* _Task to complete_
Looking through the listing, how many of its lines hold the word "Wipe"? Answer with only the number.

* _Dataset content_

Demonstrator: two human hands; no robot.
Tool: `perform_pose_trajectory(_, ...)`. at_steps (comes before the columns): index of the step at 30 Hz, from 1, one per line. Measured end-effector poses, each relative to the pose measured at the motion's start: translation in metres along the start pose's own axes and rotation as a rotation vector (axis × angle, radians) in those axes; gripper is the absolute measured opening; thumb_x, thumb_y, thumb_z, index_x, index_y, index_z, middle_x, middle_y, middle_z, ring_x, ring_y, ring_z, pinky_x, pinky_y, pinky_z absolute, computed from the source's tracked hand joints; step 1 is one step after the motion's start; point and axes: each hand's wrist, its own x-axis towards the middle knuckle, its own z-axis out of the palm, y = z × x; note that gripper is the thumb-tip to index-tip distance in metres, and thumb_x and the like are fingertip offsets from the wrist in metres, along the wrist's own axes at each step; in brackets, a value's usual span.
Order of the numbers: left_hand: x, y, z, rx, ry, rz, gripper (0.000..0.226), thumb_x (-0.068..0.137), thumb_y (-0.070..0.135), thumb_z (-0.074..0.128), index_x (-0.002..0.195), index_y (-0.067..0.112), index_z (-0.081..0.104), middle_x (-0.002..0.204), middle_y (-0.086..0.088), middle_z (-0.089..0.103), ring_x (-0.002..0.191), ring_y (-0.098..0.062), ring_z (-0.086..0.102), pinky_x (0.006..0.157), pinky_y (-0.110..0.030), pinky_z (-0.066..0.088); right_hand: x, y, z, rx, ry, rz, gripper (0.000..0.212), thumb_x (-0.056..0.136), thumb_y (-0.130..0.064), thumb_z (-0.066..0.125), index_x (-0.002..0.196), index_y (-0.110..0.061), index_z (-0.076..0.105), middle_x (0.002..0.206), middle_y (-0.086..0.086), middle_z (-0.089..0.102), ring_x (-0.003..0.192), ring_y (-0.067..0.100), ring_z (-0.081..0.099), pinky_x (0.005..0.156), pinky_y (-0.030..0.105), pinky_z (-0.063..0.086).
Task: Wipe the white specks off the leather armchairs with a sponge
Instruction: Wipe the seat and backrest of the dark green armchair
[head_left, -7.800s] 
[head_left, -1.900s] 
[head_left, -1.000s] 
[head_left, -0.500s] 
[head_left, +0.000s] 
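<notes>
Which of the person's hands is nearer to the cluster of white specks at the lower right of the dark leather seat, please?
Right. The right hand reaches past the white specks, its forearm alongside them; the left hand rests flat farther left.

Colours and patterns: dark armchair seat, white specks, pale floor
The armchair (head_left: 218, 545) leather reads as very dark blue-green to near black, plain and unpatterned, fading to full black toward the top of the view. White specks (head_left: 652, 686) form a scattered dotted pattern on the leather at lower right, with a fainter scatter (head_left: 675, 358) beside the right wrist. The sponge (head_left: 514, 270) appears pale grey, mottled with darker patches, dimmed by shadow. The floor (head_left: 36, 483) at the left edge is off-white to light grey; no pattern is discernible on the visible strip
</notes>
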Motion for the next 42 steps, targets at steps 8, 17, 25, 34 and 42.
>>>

* _Output of the task_
2